Weeds, of course, are simply plants that are growing somewhere where we don’t want them to grow. They can be beautiful and brilliant, and remarkably resourceful. They might even possess the cure to some malaise, healing properties known to mediaeval monks but since forgotten.

When it comes to shaping communities, whether congregations or neighbourhoods, decisions need to be taken and resources focused on agreed objectives. Increasing investment in one area will mean reducing investment in another. Certain things will be nurtured and others neglected. That is not only inevitable but in fact right and proper: to keep with the gardening analogy, gardeners shape the garden in order to create something beautiful and productive and appropriate to their setting, and no two gardens will be the same. But though we are called to shape environments for life to flourish, more life will grow than we intend, because resistance to life is futile.

In any community, there is more going on than is planned, organised, given structure by some official decree. There are flowers flourishing that we did not plant. They might even grow more vigorously than those we are trying to develop or train. And we might want to uproot them. But we might want to think twice before we do, and let them be.
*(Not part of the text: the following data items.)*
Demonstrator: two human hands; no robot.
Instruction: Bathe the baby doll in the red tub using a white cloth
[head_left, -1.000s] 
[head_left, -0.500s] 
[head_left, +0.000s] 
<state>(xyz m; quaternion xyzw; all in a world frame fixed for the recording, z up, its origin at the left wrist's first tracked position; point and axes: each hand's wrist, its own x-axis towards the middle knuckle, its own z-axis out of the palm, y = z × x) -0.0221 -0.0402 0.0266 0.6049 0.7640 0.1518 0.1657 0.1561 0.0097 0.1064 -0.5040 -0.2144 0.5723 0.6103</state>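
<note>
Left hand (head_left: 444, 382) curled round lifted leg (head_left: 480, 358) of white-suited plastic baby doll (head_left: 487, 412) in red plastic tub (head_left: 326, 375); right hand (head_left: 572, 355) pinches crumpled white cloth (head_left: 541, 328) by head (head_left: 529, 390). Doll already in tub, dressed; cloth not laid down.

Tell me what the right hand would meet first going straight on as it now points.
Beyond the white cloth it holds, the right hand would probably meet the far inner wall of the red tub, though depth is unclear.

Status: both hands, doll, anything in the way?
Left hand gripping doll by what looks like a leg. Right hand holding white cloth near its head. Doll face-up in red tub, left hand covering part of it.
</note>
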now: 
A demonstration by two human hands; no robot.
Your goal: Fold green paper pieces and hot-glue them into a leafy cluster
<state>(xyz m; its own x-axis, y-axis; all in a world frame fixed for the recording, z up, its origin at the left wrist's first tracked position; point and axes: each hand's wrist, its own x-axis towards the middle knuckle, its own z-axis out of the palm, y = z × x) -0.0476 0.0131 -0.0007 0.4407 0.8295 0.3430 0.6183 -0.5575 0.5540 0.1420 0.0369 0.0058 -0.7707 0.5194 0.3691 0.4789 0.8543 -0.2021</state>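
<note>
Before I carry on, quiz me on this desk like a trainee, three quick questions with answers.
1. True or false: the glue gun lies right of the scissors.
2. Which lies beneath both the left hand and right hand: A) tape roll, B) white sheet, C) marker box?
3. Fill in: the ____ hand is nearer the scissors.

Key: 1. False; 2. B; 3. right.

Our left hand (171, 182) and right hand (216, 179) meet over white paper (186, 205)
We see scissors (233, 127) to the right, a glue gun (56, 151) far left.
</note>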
To see people – whether individuals or groups – as weeds is to pass a judgement on them that is not ours to make. To declare that they are not wanted in this place. That they are of less worth than others. That we are better than them. Which, over time, will result in the atrophy of our soul.

At the very least, when shaping environments for life to flourish, we ought to let the life that grows there without our active encouragement grow. We might even come to value people enough to see them in a new light, to drop the derogatory label, to make room, even to be changed ourselves by the gift they bring.

But I’m not yet happy about having dandelions in my front yard.